ASSIGNMENT - Take the material below and output exactly the run of lines from the one containing "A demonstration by" down to the one containing "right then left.", with both included.
━━━━━━━━
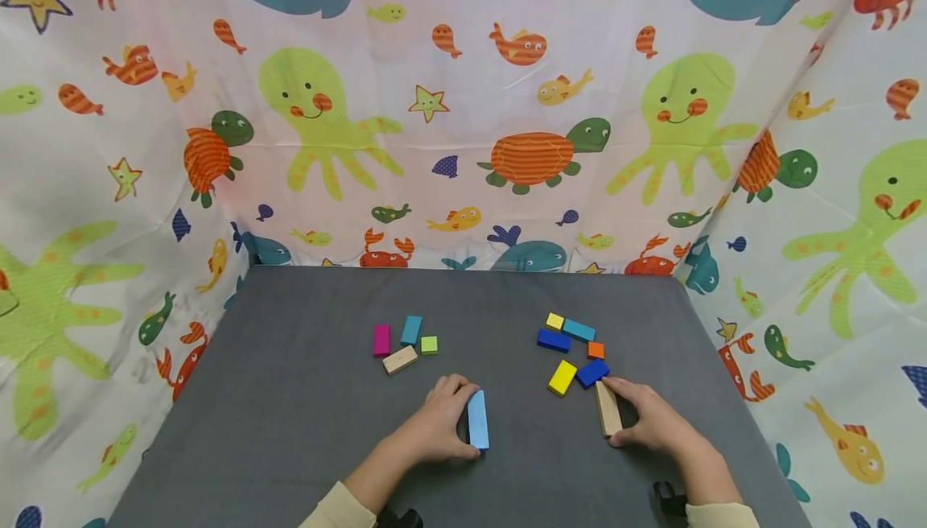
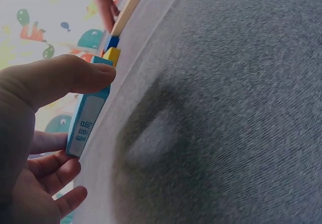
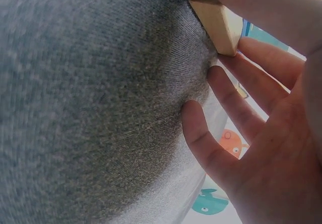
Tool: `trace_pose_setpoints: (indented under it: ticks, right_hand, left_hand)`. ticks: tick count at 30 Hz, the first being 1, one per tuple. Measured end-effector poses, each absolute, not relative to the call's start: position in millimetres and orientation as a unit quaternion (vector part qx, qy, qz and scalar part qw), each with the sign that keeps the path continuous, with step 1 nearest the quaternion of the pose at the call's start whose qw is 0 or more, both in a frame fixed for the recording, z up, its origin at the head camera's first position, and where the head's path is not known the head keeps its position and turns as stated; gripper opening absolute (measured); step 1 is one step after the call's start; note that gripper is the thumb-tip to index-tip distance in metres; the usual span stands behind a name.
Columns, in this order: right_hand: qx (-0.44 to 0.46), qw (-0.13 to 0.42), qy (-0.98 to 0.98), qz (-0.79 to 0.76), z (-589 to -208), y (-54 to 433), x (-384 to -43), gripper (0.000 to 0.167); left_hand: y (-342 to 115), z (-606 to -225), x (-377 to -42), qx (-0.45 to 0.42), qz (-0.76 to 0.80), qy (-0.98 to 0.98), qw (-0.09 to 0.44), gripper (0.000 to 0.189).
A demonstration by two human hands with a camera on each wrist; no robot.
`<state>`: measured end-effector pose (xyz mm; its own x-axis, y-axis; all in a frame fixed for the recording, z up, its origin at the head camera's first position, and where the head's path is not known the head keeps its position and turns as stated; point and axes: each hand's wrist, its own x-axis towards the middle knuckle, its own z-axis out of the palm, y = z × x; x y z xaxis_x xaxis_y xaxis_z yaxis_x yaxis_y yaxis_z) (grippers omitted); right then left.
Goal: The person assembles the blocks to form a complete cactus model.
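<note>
My left hand [image 1: 438,423] pinches a long light blue block [image 1: 478,420] lengthwise, thumb at the near end and fingers at the far end. In the left wrist view, small printed marks show on that block's [image 2: 86,123] side. Over to the right, my right hand [image 1: 655,422] grips a plain wooden block [image 1: 607,410] between thumb and fingertips. Its far end lies close to a blue block [image 1: 593,373]; I cannot tell whether they touch. In the right wrist view part of the wooden block [image 3: 221,25] is hidden behind the thumb.
Beyond the left hand lie magenta [image 1: 381,340], teal [image 1: 411,330], green [image 1: 429,345] and wooden [image 1: 400,360] blocks. The right cluster includes yellow [image 1: 562,377], orange [image 1: 595,350] and teal [image 1: 578,330] blocks. A sea-animal curtain [image 1: 449,222] borders the grey table [image 1: 290,399].
</note>
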<state>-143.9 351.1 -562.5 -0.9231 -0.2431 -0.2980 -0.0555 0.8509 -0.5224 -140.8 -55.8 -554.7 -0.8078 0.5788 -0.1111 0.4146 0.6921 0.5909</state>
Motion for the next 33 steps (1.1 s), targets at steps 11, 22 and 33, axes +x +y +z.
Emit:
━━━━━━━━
ANSWER TO THIS TASK -
A demonstration by two human hands with a camera on each wrist; no robot.
`<state>`: measured end-effector pose (xyz mm; its own x-axis, y-axis; all in a frame fixed for the recording, z up, its origin at the head camera's first position, and where the head's path is not known the head keeps its position and turns as stated; point and axes: each hand's wrist, its own x-axis towards the middle knuckle, its own z-axis out of the palm, y = z × x; x y z xaxis_x xaxis_y xaxis_z yaxis_x yaxis_y yaxis_z) (grippers omitted); right then left.

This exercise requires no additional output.